* **Task item**: Go through the following data and transcribe exactly the stretch of lines from the one holding "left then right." to the one holding "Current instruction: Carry", both included.

--- --- ---

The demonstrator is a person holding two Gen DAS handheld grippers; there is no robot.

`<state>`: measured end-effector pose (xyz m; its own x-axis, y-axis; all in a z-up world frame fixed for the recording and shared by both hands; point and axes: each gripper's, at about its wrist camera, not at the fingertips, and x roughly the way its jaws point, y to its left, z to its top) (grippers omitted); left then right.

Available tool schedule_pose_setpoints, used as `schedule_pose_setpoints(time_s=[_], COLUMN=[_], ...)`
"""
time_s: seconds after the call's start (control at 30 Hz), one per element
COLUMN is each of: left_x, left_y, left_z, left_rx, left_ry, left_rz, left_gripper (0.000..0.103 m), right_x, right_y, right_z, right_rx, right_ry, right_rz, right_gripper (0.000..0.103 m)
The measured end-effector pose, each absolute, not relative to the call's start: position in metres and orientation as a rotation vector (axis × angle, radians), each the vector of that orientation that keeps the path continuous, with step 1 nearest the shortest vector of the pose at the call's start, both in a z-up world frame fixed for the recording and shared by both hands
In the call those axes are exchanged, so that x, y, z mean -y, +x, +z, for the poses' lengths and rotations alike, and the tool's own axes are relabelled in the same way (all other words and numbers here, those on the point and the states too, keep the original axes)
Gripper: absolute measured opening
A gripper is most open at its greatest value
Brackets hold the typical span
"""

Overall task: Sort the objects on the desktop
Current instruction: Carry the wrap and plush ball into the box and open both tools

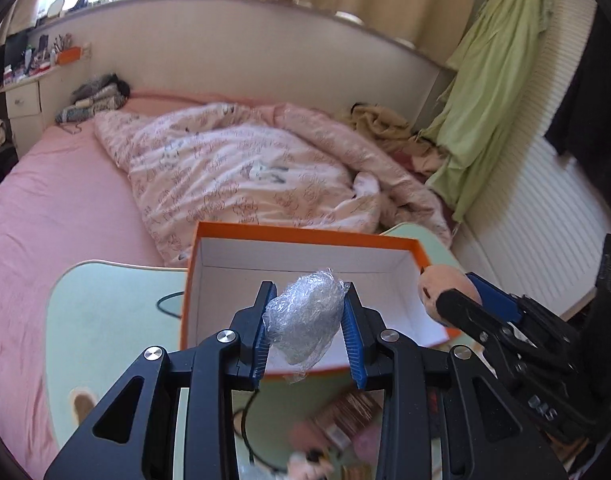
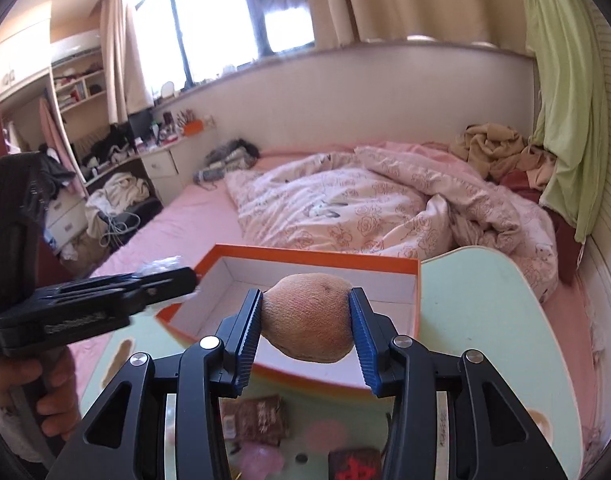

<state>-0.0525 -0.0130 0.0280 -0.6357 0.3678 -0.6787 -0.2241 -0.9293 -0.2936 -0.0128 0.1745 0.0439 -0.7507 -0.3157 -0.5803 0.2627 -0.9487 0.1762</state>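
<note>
Crumpled clear plastic wad [image 1: 305, 312]: pinched between the blue pads of the left gripper [image 1: 307, 320], jaws narrow, both pads pressing its sides. Wad hangs in the air over the near part of the orange box [image 1: 305, 236]. From the right wrist view only a scrap of the plastic shows at the tip of the left gripper [image 2: 173, 276], at the box's left rim.

Tan plush ball [image 2: 309, 316]: clamped between the right gripper's [image 2: 307, 320] pads, jaws partly closed, the plush bulging between the two pads. It sits above the near edge of the orange box [image 2: 317, 258]. In the left wrist view the same ball [image 1: 437, 284] shows at the box's right corner, at the tip of the right gripper [image 1: 449, 300].

Box: white inside, open top, nothing visible on its floor. It rests on a pale green table [image 2: 477, 308].

Near edge of table, blurred: brown packet [image 2: 257, 420], dark red-marked item [image 2: 353, 464].

Beyond: pink bed [image 1: 65, 200], rumpled quilt [image 1: 233, 168].

A hand [image 2: 33, 392] grips the left gripper's handle.
</note>
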Motion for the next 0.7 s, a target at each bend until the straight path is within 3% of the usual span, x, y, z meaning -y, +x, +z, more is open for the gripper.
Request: schedule_pose_setpoints(time_s=[0.3, 0.7], left_x=[0.009, 0.002], left_y=[-0.073, -0.058], left_z=[-0.019, -0.016], left_rx=[0.262, 0.279], left_ry=[-1.266, -1.266], left_rz=[2.528, 2.497], left_gripper=[0.034, 0.034], right_x=[-0.181, -0.191], right_y=[-0.04, -0.055], right_z=[0.002, -0.002], right_rx=[0.101, 0.091], right_ry=[1.056, 1.04], right_rz=[-2.659, -2.697], right_gripper=[0.043, 0.043])
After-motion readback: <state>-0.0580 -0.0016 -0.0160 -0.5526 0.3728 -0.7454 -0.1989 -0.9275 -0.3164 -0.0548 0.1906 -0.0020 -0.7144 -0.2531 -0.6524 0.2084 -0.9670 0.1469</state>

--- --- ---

* **Answer to this exercise**:
`<state>`: measured end-effector pose (xyz m; its own x-axis, y-axis; all in a z-up world frame fixed for the recording and shared by both hands; point and axes: each gripper's, at about its wrist camera, not at the fingertips, and x roughly the way its jaws point, y to its left, z to its top) (grippers omitted); left then right.

Available tool schedule_pose_setpoints, used as `schedule_pose_setpoints(time_s=[_], COLUMN=[_], ...)`
"""
time_s: seconds after the call's start (control at 30 Hz), one per element
COLUMN is each of: left_x, left_y, left_z, left_rx, left_ry, left_rz, left_gripper (0.000..0.103 m), right_x, right_y, right_z, right_rx, right_ry, right_rz, right_gripper (0.000..0.103 m)
The measured end-effector pose, each absolute, not relative to the call's start: position in metres and orientation as a rotation vector (axis × angle, radians), each the vector of that orientation that keeps the path continuous, with step 1 nearest the shortest vector of the pose at the call's start, both in a z-up world frame fixed for the recording and shared by both hands
In the call those axes are exchanged, so that x, y, z mean -y, +x, +z, for the poses' lengths and rotations alike, and the tool's own axes are relabelled in the same way (all other words and numbers here, those on the point and the states too, keep the original axes)
Gripper: absolute measured opening
A gripper is most open at its greatest value
Brackets hold the typical span
"""

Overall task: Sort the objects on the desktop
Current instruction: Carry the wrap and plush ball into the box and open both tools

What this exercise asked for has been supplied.